DIRECTIONS => Each line below should be repeated exactly, but no picture should be carried over.

DATA BELOW =>
········

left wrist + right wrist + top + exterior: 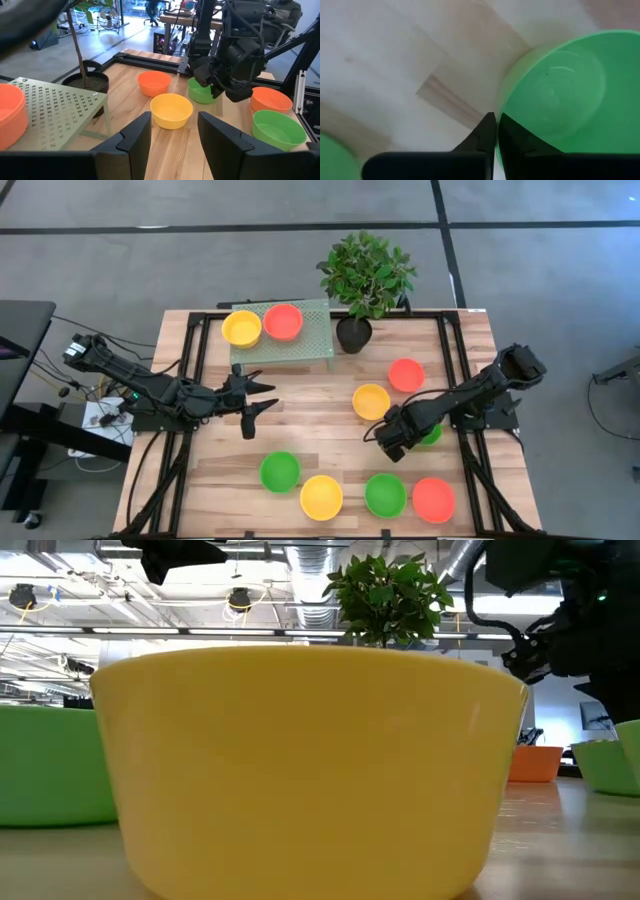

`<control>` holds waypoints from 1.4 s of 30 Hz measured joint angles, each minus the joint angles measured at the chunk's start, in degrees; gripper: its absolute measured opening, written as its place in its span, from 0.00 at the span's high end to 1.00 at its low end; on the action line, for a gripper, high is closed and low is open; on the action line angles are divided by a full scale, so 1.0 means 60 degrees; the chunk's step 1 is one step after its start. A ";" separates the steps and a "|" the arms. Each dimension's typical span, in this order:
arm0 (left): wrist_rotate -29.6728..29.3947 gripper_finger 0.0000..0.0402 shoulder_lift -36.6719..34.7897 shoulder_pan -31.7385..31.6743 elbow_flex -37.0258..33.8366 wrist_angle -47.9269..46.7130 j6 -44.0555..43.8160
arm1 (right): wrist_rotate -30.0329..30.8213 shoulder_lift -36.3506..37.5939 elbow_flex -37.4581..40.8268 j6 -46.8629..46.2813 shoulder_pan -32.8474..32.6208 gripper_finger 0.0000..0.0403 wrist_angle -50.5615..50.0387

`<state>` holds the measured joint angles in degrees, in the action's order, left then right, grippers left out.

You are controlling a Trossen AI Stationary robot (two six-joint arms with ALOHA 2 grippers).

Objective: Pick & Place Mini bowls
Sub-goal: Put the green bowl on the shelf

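Scene: wooden desk (310, 415) w/ nine mini bowls visible in high view; perforated green rack (300, 340) at upper centre; potted plant (362, 275) just right of rack.
Placed bowls: yellow bowl (241, 328) and red bowl (283, 321) sat on the rack, side by side.
Loose bowls: red (406, 374) and yellow (371, 401) right of centre; row along lower edge, green (279, 471), yellow (321, 496), green (385, 495), red (433, 499).
Target bowl: green bowl (560, 95), mostly hidden under the right arm in high view, right of centre.
Right gripper (496, 131): low over the green bowl's rim; fingers pressed nearly together, thin gap only, apparently pinching the bowl wall w/ one finger inside and one outside, though contact was hard to confirm.
Left gripper (172, 132): hovered left of centre, just below the rack; fingers spread, holding nothing.
Step (judged): grasping green bowl for transfer to the rack.
Risk 1: thin glossy rim, so a shallow pinch could slip and drop the bowl on lift.
Risk 2: yellow bowl sat near; swing toward rack might knock it.
Risk 3: plant stood beside the rack on the approach side, so collision poss.
Risk 4: both arms near desk centre, poss. clash.
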<state>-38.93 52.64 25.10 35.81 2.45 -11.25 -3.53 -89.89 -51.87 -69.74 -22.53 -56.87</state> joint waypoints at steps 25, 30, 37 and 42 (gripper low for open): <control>-0.0001 0.59 0.0000 0.0000 0.0000 0.0103 0.0004 | 0.3054 -0.0004 -0.4990 1.2602 0.1502 0.99 0.2800; -0.0001 0.59 0.0000 0.0000 0.0000 0.0103 0.0004 | 0.3173 -0.0004 -0.5083 1.3883 0.3063 1.00 0.2884; -0.0001 0.59 0.0000 0.0000 0.0000 0.0103 0.0007 | 0.2823 -0.0227 -0.5083 1.6132 0.4728 1.00 0.3649; -0.0001 0.59 0.0000 0.0000 0.0000 0.0103 0.0047 | 0.2816 -0.0793 -0.5075 1.6302 0.5397 1.00 0.3360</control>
<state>-38.94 52.64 25.10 35.81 3.07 -10.96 13.37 -94.64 -82.32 28.08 9.85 -36.71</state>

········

EXERCISE OUTPUT =>
left wrist + right wrist + top + exterior: 

`<control>` holds waypoints from 1.4 s of 30 Hz measured joint angles, each minus the joint angles measured at the chunk's start, in degrees; gripper: its absolute measured opening, written as its place in its span, from 0.00 at the span's high end to 1.00 at its low end; on the action line, for a gripper, high is closed and low is open; on the action line angles are divided by a full scale, so 1.0 means 60 degrees; the chunk's step 1 is one step after its start. A ";" separates the steps and a "|" the arms. Each dimension's typical span, in this order:
arm0 (left): wrist_rotate -29.6728..29.3947 gripper_finger 0.0000..0.0402 shoulder_lift -36.6719..34.7897 shoulder_pan -31.7385..31.6743 elbow_flex -37.0258..33.8366 wrist_angle -47.9269..46.7130 j6 -44.0555..43.8160
arm1 (right): wrist_rotate -30.0329..30.8213 shoulder_lift -36.3506..37.5939 elbow_flex -37.4581..40.8268 j6 -46.8629..46.2813 shoulder_pan -32.8474..32.6208 gripper_finger 0.0000..0.0403 wrist_angle -50.5615..50.0387

`<state>` holds the measured joint angles in degrees, in the action's order, left then right, grippers left out.

You are controlling a Trossen AI Stationary robot (two six-joint arms with ALOHA 2 grippers).

Objective: Pick & Place Mini bowls
Sub-goal: Put the green bowl on the shelf

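Scene: wooden desk (310, 415) w/ nine mini bowls visible in high view; perforated green rack (300, 340) at upper centre; potted plant (362, 275) just right of rack.
Placed bowls: yellow bowl (241, 328) and red bowl (283, 321) sat on the rack, side by side.
Loose bowls: red (406, 374) and yellow (371, 401) right of centre; row along lower edge, green (279, 471), yellow (321, 496), green (385, 495), red (433, 499).
Target bowl: green bowl (560, 95), mostly hidden under the right arm in high view, right of centre.
Right gripper (496, 131): low over the green bowl's rim; fingers pressed nearly together, thin gap only, apparently pinching the bowl wall w/ one finger inside and one outside, though contact was hard to confirm.
Left gripper (172, 132): hovered left of centre, just below the rack; fingers spread, holding nothing.
Step (judged): grasping green bowl for transfer to the rack.
Risk 1: thin glossy rim, so a shallow pinch could slip and drop the bowl on lift.
Risk 2: yellow bowl sat near; swing toward rack might knock it.
Risk 3: plant stood beside the rack on the approach side, so collision poss.
Risk 4: both arms near desk centre, poss. clash.
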<state>-38.93 52.64 25.10 35.81 2.45 -11.25 -3.53 -89.89 -51.87 -69.74 -22.53 -56.87</state> joint waypoints at steps 25, 30, 37 and 42 (gripper low for open): <control>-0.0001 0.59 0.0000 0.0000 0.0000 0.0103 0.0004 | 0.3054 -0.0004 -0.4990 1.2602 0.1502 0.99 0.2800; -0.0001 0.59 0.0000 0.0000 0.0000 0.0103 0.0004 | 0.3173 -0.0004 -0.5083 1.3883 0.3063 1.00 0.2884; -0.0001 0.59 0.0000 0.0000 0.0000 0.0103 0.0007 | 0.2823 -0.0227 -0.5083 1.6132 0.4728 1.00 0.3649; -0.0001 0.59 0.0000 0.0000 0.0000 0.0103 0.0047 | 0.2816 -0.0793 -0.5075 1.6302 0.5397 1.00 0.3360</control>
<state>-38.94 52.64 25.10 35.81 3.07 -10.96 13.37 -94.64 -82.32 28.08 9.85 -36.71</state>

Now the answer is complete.